__What the task asks__
Look through the records below for the line with "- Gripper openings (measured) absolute". Return that line and each one after it up to and including the line with "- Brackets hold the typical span", exactly.
=== Section Start ===
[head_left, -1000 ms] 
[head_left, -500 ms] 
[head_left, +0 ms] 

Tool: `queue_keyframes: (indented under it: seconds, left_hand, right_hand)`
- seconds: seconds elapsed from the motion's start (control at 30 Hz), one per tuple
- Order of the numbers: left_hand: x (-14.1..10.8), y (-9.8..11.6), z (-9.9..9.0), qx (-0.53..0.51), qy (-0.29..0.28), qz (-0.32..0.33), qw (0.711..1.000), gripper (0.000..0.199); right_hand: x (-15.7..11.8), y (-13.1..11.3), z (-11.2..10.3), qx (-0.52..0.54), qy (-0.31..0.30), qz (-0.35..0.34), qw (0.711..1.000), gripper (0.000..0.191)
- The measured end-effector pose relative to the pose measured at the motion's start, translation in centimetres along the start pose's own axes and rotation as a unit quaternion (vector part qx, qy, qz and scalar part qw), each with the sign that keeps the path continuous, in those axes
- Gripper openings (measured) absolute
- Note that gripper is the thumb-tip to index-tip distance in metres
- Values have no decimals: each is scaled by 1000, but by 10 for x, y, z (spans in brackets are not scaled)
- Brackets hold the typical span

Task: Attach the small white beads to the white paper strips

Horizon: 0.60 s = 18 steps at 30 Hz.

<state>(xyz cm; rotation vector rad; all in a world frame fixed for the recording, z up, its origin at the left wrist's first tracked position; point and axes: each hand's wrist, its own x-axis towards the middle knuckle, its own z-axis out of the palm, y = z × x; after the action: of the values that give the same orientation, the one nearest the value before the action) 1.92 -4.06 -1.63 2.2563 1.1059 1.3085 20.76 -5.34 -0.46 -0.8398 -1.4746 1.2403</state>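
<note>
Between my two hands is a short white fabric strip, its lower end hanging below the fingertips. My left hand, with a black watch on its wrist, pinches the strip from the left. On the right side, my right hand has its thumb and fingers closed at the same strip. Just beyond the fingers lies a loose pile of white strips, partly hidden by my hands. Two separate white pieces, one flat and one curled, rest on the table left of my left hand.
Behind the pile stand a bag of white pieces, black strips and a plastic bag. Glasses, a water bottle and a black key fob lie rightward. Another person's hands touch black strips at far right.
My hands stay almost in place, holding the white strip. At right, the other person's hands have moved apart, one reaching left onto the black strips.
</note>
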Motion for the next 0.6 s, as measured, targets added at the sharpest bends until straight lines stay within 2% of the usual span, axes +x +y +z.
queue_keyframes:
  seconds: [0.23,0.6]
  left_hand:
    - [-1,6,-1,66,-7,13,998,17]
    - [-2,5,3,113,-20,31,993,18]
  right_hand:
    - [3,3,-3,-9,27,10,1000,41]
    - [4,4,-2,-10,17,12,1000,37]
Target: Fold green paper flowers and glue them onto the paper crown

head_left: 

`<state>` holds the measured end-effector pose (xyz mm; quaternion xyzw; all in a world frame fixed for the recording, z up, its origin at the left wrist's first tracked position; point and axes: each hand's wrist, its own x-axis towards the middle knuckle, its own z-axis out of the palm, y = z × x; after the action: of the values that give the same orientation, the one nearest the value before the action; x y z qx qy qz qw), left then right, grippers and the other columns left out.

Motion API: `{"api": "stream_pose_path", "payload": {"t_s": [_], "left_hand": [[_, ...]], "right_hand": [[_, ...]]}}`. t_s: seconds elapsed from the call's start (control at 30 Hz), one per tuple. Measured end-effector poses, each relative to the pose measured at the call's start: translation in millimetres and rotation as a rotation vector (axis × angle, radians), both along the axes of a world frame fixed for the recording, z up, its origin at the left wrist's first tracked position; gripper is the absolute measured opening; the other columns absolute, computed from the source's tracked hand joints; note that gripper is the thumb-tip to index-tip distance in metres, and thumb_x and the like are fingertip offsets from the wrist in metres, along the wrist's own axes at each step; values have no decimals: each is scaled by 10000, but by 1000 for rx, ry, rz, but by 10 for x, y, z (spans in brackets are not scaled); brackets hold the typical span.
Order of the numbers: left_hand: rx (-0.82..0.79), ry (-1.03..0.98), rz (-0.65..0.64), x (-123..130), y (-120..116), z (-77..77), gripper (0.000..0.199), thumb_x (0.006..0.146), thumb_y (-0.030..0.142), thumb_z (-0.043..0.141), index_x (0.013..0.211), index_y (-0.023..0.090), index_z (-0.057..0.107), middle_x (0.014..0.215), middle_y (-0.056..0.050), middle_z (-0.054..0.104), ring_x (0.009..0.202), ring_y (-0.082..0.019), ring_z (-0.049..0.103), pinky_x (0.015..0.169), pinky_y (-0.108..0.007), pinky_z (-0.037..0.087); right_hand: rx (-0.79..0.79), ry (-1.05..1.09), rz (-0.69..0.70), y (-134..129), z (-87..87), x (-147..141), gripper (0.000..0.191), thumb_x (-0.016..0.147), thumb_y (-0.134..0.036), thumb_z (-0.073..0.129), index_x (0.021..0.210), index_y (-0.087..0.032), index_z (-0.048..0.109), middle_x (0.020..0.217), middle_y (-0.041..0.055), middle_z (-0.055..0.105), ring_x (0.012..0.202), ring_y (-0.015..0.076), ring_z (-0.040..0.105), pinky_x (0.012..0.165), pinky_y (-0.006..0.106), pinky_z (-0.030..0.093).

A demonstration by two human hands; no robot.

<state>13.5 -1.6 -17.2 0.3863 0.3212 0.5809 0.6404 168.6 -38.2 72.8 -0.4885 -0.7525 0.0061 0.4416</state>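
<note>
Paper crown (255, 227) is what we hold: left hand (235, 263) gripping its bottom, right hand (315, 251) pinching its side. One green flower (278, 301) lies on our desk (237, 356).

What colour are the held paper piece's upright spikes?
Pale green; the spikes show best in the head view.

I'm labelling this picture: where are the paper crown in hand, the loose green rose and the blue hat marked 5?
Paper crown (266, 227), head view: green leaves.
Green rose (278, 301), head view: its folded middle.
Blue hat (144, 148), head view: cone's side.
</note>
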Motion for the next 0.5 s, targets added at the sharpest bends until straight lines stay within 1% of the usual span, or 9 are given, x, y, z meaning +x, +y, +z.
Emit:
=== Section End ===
__Exercise output__
- Gripper openings (measured) absolute
- Note that gripper is the thumb-tip to index-tip distance in metres
- Values have no decimals: each is scaled by 1000, but by 10 for x, y, z (spans in brackets are not scaled)
- Brackets hold the typical span

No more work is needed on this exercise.